◆ Exercise data
--------------------------------------------------
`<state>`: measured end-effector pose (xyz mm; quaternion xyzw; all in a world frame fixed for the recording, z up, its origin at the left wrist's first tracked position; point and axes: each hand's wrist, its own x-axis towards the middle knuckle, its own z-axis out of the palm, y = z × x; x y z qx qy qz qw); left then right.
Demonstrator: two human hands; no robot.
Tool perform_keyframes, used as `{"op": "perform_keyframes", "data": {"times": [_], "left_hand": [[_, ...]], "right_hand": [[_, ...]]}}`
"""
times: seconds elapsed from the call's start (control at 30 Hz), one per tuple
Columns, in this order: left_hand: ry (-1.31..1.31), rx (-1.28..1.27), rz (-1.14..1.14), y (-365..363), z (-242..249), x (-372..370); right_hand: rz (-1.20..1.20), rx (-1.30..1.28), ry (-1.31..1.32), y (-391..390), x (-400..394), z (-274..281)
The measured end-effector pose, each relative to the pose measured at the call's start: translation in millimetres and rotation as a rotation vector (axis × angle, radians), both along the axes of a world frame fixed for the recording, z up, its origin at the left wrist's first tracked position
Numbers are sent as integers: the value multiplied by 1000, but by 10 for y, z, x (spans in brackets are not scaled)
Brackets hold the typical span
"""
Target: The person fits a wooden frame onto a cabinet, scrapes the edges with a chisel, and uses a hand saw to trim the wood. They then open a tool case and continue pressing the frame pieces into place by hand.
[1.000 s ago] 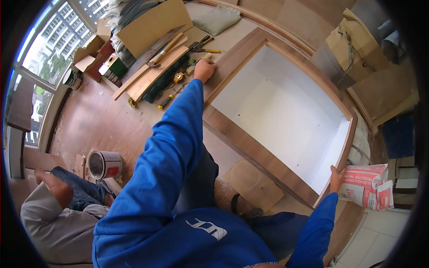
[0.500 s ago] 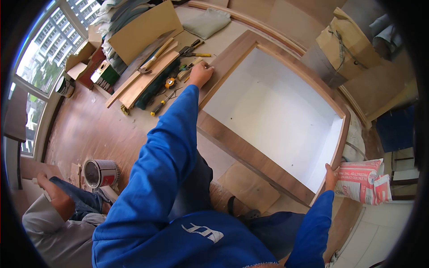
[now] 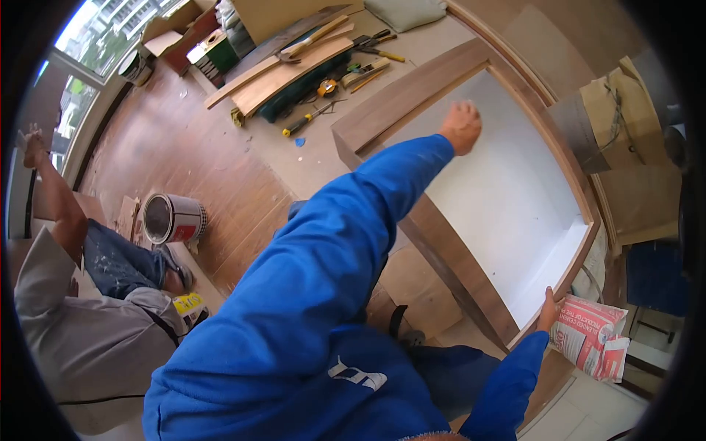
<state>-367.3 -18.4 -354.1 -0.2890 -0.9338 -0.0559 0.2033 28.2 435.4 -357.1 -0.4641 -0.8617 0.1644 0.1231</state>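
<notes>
A wooden cabinet frame [image 3: 460,253] with a white inner panel [image 3: 478,176] lies tilted in front of me. Over the upper part of that panel is my left hand [image 3: 462,126], its fingers curled closed; what they hold, if anything, is hidden. My right hand [image 3: 546,312] grips the cabinet's lower right edge, thumb on the rim. A red and white cement bag [image 3: 588,334] sits just right of it.
Left of the cabinet lie wood strips [image 3: 294,73], a hammer [image 3: 312,40], a tape measure [image 3: 326,88] and a yellow-handled screwdriver [image 3: 305,120]. A paint bucket [image 3: 174,218] stands on the floor near a seated person [image 3: 95,316] at left.
My left hand has moved right, from the cabinet's upper left edge to over the white panel. My right hand stays on the rim. The seated person's arm has risen, and the view has shifted.
</notes>
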Motion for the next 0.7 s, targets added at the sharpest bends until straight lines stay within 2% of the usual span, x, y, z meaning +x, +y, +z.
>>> {"op": "perform_keyframes", "data": {"times": [0.17,0.23,0.27,0.33,0.4,0.47,0.57,0.6,0.63,0.67,0.7], "left_hand": [[-123,-88,-82,143,308,265],[-140,-96,-81,149,360,274],[-159,-105,-79,140,372,301],[-138,-114,-61,152,298,278],[-114,-130,-52,146,267,244],[-160,-61,-49,105,300,210],[-260,139,-5,-47,402,-2],[-304,225,38,-151,561,-91],[-422,284,117,-278,694,-266],[-382,448,140,-471,864,-296],[-199,419,156,-688,1053,-398]], "right_hand": [[78,76,-48,177,-58,6],[44,310,-163,169,-272,139],[46,307,-165,113,-371,208],[278,378,10,-297,-680,450],[430,362,63,-772,-1052,624],[653,49,262,-995,-1491,319],[987,-338,49,-1998,-1997,545],[1045,-506,-52,-2191,-2210,433],[1009,-726,-38,-2551,-2260,457],[996,-665,-87,-2880,-2284,493],[1042,-595,-88,-3142,-2312,430]]}}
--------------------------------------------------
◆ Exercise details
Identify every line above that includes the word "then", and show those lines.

◆ Problem solution
`<state>`: measured end-effector pose (xyz mm; quaternion xyzw; all in a world frame fixed for the recording, z up, its origin at the left wrist's first tracked position; point and axes: each hand's wrist, its own x-axis towards the middle knuckle, its own z-axis out of the palm, y = z × x; x y z qx qy qz qw); left then right.
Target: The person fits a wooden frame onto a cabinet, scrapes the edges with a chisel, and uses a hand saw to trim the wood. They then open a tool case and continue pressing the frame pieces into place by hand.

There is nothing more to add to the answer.